The early SDSS results for distribution of matter in the universe reinforce the current model of a low-density universe whose expansion is accelerating, announced Alex Szalay of the Johns Hopkins University.

“Our results fit with the distribution of matter inferred from measurements of the cosmic microwave background radiation,” Szalay said.

Josh Frieman of the University of Chicago and Fermi National Accelerator Laboratory said that SDSS observations together with recent measurements of the cosmic microwave background radiation have now pinned down the distribution of matter from the relatively small scale of galaxies all the way to the limits of the observable universe. “Our observations are consistent with the idea that our universe underwent a burst of enormous expansion when it was a fraction of a second old,” Frieman said.

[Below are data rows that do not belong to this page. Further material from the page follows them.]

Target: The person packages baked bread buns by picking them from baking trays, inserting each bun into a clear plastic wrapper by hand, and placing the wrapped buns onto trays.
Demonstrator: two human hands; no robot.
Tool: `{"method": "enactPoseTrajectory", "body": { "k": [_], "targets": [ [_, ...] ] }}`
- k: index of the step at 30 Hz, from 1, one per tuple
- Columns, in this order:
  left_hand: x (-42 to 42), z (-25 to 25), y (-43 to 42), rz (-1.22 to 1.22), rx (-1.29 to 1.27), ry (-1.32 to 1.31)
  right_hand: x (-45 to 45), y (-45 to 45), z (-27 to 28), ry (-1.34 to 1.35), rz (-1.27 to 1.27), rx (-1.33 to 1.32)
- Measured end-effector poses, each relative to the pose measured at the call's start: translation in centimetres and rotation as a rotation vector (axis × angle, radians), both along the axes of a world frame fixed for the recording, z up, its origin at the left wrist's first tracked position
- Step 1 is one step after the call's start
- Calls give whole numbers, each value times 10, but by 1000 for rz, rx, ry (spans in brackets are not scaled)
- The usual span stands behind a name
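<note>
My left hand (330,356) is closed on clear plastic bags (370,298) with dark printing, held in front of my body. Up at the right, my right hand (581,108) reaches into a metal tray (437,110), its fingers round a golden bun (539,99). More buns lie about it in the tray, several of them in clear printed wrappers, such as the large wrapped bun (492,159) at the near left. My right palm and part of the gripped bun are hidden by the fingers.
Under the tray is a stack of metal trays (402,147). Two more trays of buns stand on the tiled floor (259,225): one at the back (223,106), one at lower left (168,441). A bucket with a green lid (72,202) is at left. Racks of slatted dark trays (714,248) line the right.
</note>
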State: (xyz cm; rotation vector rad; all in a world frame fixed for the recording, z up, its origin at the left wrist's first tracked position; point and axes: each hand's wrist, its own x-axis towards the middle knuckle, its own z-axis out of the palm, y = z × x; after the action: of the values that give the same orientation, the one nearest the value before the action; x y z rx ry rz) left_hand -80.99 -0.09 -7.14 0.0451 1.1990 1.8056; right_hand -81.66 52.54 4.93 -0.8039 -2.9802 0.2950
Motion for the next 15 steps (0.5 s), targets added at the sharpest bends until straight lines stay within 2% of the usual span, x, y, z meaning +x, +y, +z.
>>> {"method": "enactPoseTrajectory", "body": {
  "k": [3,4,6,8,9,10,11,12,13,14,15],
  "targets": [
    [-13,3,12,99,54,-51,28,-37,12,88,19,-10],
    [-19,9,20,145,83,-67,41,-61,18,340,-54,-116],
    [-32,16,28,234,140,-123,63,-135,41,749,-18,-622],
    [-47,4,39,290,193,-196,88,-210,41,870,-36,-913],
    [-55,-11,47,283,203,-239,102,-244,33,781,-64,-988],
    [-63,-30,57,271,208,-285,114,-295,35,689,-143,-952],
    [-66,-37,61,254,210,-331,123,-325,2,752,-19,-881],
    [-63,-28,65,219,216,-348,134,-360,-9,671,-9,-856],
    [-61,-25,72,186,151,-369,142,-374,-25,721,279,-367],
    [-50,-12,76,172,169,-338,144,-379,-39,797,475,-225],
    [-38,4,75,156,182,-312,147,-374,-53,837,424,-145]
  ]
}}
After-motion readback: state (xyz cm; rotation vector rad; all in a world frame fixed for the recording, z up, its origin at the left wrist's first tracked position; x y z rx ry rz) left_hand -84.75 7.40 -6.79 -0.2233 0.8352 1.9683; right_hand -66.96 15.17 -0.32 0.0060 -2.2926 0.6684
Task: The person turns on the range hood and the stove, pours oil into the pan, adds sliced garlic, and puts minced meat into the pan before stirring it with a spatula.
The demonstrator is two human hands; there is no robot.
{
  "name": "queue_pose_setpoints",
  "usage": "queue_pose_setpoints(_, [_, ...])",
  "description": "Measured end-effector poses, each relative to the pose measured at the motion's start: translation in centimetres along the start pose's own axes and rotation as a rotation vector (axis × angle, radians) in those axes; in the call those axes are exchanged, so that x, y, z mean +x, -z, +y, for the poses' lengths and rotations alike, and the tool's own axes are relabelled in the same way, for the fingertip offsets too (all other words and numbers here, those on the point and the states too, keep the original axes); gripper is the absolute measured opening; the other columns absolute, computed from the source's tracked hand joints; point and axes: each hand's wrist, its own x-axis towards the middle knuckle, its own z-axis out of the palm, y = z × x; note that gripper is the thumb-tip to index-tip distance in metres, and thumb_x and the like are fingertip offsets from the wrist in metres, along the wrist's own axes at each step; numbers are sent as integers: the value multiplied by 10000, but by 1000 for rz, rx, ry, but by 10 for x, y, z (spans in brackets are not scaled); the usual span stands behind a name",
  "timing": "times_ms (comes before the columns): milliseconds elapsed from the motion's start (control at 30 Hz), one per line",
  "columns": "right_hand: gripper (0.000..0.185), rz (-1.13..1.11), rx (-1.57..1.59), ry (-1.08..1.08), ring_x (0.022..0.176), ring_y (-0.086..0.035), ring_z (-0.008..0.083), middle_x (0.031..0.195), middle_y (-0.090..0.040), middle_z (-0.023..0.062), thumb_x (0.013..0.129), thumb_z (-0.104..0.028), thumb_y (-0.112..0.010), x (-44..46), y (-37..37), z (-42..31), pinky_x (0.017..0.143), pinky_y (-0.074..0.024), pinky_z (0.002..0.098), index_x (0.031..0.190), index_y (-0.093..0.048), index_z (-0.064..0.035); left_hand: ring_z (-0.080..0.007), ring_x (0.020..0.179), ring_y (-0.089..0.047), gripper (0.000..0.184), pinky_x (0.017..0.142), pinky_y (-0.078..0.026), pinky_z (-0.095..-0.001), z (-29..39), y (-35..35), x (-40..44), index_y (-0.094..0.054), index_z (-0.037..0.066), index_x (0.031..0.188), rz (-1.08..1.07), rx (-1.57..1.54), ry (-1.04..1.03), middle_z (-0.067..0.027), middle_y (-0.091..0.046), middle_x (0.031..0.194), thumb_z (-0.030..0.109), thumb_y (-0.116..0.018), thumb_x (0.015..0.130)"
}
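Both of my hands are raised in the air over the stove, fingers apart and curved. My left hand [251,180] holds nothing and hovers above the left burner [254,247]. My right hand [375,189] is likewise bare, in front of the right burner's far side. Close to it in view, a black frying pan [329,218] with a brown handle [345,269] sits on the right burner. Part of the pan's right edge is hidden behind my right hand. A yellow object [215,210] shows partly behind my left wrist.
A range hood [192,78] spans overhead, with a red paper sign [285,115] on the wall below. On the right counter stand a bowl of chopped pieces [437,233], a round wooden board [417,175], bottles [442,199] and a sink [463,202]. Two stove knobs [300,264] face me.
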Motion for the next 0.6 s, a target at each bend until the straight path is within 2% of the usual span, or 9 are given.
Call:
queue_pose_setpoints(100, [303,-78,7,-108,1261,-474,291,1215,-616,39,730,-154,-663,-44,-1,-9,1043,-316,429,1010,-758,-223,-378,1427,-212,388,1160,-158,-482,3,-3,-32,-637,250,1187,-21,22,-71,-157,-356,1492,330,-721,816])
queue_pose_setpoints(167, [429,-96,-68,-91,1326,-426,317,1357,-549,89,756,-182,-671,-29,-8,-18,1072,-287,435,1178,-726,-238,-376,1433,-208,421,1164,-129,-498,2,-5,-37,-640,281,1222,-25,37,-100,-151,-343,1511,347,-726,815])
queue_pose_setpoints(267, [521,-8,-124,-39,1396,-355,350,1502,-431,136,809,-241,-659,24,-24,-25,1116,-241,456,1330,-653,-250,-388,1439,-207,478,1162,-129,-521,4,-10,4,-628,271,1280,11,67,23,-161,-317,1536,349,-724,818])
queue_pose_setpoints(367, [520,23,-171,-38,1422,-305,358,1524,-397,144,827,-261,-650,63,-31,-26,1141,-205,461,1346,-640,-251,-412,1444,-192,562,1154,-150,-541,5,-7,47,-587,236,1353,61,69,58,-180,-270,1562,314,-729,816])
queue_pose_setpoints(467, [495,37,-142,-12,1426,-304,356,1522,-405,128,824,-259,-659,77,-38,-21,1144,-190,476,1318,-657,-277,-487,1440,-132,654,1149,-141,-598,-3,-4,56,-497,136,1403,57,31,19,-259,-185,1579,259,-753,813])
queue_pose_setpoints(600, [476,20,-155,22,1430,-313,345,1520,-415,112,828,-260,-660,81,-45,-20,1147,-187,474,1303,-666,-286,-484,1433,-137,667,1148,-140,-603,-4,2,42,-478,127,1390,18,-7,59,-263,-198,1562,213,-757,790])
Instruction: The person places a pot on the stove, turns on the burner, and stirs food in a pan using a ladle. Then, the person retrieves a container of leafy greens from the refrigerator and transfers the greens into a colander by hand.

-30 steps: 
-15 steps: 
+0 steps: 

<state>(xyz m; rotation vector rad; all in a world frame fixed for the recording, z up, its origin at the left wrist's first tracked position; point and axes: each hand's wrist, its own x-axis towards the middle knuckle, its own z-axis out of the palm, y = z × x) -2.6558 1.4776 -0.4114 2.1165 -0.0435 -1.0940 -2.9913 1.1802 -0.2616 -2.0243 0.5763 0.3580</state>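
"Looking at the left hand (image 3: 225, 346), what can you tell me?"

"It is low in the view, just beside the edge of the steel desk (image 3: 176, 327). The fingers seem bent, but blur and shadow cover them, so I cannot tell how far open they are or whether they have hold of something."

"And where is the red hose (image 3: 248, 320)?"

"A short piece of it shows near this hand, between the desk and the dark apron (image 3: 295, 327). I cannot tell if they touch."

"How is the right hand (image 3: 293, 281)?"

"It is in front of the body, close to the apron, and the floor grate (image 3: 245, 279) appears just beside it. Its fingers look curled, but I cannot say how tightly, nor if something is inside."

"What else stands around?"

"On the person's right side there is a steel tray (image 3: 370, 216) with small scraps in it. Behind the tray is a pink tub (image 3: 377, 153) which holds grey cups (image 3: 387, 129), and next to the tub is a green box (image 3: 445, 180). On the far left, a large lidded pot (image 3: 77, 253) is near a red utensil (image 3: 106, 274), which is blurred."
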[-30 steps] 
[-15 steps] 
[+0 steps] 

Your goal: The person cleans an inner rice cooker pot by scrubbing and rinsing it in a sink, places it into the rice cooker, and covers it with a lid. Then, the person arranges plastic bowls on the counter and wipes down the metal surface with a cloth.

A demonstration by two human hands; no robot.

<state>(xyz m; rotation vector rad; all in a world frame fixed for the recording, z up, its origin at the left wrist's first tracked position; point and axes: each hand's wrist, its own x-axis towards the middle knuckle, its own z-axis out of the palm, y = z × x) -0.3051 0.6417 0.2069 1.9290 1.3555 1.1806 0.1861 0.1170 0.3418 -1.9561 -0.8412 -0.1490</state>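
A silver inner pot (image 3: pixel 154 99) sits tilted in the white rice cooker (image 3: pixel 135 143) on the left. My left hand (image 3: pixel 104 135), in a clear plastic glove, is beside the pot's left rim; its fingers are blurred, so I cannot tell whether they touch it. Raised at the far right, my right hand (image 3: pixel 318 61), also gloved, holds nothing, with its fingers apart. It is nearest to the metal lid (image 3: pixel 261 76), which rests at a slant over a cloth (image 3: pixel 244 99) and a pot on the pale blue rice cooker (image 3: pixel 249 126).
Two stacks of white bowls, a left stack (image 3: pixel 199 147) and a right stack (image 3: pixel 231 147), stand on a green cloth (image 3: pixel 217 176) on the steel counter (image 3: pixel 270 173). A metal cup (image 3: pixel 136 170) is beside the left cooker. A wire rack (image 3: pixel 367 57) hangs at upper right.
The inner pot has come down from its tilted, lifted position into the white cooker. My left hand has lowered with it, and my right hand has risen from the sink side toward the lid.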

The SDSS sample has also begun to answer longstanding questions about the origins of galaxy types, the so-called “nature vs. nurture” debate. “Our data show that different kinds of galaxies cluster differently, indicating that galaxies are influenced by their environment,” said David Weinberg of the Ohio State University.

The quality of the SDSS digital data supersedes that of previous surveys, which enables collaborators to make precise measurements of large-scale structure even though they are using only a few percent of the ultimate Survey data, explained Ryan Scranton, a graduate student at the University of Chicago who played a key role in the analysis.

In a major milestone for astronomy, SDSS collaborators announced the release to the worldwide astronomy community of the Survey’s early data. The release includes 500 square degrees of the sky, 500 Gigabytes of images, precision measurements of some 14 million objects, and spectra of 50,000 galaxies and 5,000 quasars. Ultimately, the SDSS plans to release to astronomers and the public all the data from the five-year Survey. This enormous data release—the biggest ever in astronomy—will reside in archives at both Fermilab and the Space Telescope Science Institute in Baltimore, MD.

“I expect that the discoveries by astronomers outside the SDSS collaboration, using the data archive, will ultimately dwarf those produced by the collaboration itself,” said Marc Postman, of the Space Telescope Science Institute, who helped develop the archive interface.

Chris Stoughton of Fermilab explained that the software that produced the data involved more than a million lines of code written by the SDSS scientists. “This early data release represents the work of dozens of astronomers, computer scientists and programmers working over the last decade,” Stoughton said.

The key to accessing the data is the SkyServer, an interactive interface developed with the help of Jim Gray of Microsoft’s Bay Area Research Center, said Hopkin’ Szalay. “With the SkyServer and the early Sloan data, any astronomer can navigate the universe and access data for over 10 million objects,” Szalay said. A version of the SkyServer designed for students and the general public is currently in development.

While the main science goal of the survey is a three-dimensional map of the universe constructed from the positions of a million galaxies, the SDSS will be the field guide to the heavens for decades, according to John Peoples Jr., the project’s director. “When it is complete, the sky will be open to professional astronomers, schoolchildren, and the general public alike, day or night, rain or shine,” Peoples said.

Funding for the Sloan Digital Sky Survey (SDSS) has been provided by the Alfred E. Sloan Foundation, the participating institutions, the National Aeronautics and Space Administration, the National Science Foundation, the U.S. Department of Energy, the Japanese Monbukagakusho, the Max Planck Society.

The SDSS is a joint project of the University of Chicago, Fermilab, the Institute for Advanced Study, the Japan Participation Group, the Johns Hopkins University, the Max-Planck-Institute for Astronomy (MPIA), the Max-Planck-Institute for Astrophysics (MPA), New Mexico State University, Princeton University, the United States Naval Observatory and the University of Washington.